Четверть века назад в развивающихся странах справедливо могли питать некоторое уважение к «экспертам» из МВФ. Но, подобно произошедшему за это время сдвигу в соотношении военных сил, еще более драматичный сдвиг наблюдался в соотношении сил интеллектуальных. Развивающийся мир имеет теперь собственных экономистов, многие из которых обучались в лучших академических институтах мира. У этих экономистов есть важное преимущество - они с юных лет знакомы с местной политикой, условиями и тенденциями. МВФ же подобен многим бюрократиям - он постоянно стремится распространить свое влияние, выходя при этом за пределы первоначально предписанных целей.

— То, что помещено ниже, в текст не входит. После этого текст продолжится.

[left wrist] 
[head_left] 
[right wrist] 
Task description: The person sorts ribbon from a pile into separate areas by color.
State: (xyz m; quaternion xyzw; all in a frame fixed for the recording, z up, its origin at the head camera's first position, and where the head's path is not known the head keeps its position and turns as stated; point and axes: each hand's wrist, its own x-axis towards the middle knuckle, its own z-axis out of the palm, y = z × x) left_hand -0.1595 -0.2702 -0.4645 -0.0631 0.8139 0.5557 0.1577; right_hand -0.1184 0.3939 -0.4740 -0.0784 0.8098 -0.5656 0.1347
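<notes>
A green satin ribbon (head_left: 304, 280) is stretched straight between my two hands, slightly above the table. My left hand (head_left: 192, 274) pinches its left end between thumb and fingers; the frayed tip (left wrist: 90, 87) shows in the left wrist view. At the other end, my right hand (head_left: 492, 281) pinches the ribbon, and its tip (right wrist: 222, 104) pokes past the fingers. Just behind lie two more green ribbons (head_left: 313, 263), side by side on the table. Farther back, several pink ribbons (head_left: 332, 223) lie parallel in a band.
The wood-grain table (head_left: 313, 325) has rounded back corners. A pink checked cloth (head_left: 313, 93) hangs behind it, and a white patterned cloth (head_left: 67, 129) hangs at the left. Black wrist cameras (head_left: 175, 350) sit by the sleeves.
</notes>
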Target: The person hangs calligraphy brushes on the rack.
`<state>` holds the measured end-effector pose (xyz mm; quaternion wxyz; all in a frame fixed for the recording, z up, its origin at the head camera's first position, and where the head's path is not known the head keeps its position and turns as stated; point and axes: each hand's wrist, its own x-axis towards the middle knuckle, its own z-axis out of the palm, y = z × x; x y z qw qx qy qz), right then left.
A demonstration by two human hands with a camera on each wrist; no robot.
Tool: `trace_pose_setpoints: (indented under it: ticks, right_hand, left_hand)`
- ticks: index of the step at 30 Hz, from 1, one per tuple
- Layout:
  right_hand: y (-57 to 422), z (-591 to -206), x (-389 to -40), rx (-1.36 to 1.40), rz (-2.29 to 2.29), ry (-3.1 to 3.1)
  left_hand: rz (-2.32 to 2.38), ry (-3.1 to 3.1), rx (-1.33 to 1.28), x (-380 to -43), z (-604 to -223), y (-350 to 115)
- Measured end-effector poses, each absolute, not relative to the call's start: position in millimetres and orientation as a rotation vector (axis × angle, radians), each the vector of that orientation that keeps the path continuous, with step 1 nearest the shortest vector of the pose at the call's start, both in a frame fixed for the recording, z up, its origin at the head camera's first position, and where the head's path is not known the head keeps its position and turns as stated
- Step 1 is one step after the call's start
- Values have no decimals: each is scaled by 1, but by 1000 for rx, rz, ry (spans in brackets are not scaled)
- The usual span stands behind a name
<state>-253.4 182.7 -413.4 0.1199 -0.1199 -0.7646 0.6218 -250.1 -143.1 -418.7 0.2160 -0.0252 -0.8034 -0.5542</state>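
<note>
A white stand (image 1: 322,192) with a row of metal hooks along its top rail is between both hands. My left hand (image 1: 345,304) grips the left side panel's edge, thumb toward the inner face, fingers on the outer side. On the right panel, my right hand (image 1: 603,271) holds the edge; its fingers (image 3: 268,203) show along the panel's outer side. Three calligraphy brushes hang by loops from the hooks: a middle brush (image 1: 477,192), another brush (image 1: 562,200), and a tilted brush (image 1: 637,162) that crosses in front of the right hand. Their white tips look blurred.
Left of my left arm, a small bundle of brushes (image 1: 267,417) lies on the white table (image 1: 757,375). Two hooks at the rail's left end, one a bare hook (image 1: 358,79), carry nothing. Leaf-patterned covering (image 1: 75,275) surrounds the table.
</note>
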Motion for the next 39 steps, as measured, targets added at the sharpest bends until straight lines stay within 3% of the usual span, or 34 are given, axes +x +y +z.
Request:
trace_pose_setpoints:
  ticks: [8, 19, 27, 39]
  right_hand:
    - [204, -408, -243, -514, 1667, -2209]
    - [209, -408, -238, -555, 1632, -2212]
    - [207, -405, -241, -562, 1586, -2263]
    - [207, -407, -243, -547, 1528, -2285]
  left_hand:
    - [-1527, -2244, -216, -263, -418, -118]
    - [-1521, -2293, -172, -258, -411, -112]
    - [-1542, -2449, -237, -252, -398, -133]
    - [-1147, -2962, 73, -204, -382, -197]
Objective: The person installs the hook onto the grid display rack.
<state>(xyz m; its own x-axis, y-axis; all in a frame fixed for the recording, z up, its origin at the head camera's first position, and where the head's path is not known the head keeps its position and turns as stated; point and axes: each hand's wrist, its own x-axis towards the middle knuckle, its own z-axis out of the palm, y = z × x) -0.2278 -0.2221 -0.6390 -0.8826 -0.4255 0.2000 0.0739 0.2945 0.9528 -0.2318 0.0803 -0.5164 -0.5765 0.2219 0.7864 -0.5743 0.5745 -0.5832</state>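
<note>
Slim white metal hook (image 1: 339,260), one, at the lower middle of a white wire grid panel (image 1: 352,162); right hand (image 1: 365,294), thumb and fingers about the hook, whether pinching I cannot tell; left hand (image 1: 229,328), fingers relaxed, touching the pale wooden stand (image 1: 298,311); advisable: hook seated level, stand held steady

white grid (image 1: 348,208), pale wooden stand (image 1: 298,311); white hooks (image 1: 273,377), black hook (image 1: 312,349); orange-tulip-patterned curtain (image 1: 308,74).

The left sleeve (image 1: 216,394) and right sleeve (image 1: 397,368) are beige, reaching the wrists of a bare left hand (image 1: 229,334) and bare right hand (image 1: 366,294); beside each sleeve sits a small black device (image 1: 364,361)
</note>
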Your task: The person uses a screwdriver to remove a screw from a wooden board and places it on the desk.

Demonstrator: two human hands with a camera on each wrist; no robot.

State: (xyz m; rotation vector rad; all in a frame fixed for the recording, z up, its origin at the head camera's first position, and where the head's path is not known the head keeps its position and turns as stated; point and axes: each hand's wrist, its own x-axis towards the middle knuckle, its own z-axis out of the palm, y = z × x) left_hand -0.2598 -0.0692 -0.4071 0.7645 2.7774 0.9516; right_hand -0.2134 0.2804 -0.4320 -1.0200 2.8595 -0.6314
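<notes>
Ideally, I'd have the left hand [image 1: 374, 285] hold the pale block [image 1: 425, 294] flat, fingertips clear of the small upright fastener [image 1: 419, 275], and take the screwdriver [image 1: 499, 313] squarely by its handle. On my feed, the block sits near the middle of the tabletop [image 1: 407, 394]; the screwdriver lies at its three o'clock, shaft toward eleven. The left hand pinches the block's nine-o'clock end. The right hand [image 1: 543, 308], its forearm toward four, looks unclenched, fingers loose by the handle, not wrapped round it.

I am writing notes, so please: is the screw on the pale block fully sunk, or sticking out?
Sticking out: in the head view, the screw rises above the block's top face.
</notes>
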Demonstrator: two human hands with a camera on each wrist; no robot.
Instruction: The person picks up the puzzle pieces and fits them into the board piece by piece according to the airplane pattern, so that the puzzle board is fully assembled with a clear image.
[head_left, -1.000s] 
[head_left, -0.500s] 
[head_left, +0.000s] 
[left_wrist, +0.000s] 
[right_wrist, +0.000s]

Расползание миссии МВФ, которое постепенно вывело его деятельность за рамки основной сферы компетенции, т.е. макроэкономики, в область решения структурных проблем, таких, как приватизация, рынки труда, пенсионные реформы и т.п., а также в область стратегий развития, еще более пошатнуло баланс интеллектуальных сил.
МВФ, разумеется, утверждает, что он никогда не диктует, а всегда ведет переговоры по условиям каждого кредитного соглашения со страной-заемщиком. Но это односторонние переговоры, в которых вся сила на стороне МВФ, преимущественно потому, что очень много стран ищет помощи МВФ, испытывая отчаянную нужду в фондах. Хотя я это наблюдал уже в Эфиопии и других развивающихся странах, с которыми взаимодействовал, с еще большей ясностью мне довелось это снова понять во время посещения Южной Кореи в декабре 1997 г., в период развертывания Восточноазиатского кризиса. Южнокорейские экономисты знали, что политика, навязываемая их стране МВФ, приведет к катастрофическим последствиям. Задним числом даже МВФ согласился с тем, что он навязал Корее излишние фискальные ограничения, но с самого начала лишь немногие экономисты (вне МВФ) считали, что эта политика разумна{5}
. Однако официальные лица, имеющие отношение к корейской экономике, смолчали. Я спрашивал, почему они хранили молчание, но не получил ответа от чиновников корейского правительства, пока через два года вновь не посетил Корею, когда экономика страны уже восстановилась. Ответ был такой, какой я и ожидал, исходя из своего прошлого опыта. Корейские официальные лица нехотя объяснили, что они боялись открыто высказать свое несогласие, потому что МВФ мог не только приостановить кредиты, но и с помощью своей мощной пропаганды отвратить частных инвесторов, распространяя информацию среди институтов частного финансового сектора о том, что МВФ сильно сомневается относительно прочности корейской экономики. Таким образом, у Кореи не было выбора. Даже косвенная критика Кореей программы МВФ могла иметь катастрофические последствия: МВФ предположил бы, что правительство не полностью понимает «экономическую науку МВФ», что у него есть возражения, делающие менее вероятным фактическое выполнение им этой программы. (У МВФ есть особая формула для описания такой ситуации: страна сошла «с рельсов». Существует только один «правильный путь», и любое отклонение от него есть признак возможного «схода с рельсов».) Публичное заявление МВФ о том, что переговоры прерваны или даже отложены, послало бы негативный сигнал рынкам. Этот сигнал в лучшем случае вызвал бы рост процентных ставок, а в худшем - полное прекращение поступлений частных фондов. Что еще более серьезно для некоторых самых бедных стран, имеющих очень скудный доступ к частным фондам, это то, что другие доноры (Всемирный банк, страны Европейского союза и многие другие страны) открывают доступ к своим фондам только при условии одобрения МВФ. Последние инициативы по облегчению долгового бремени фактически наделили МВФ еще большей властью, поскольку без одобрения МВФ экономической политики страны ей не полагается никакого списания долгов. Это дает в руки МВФ мощнейший рычаг, и Фонд это понимает.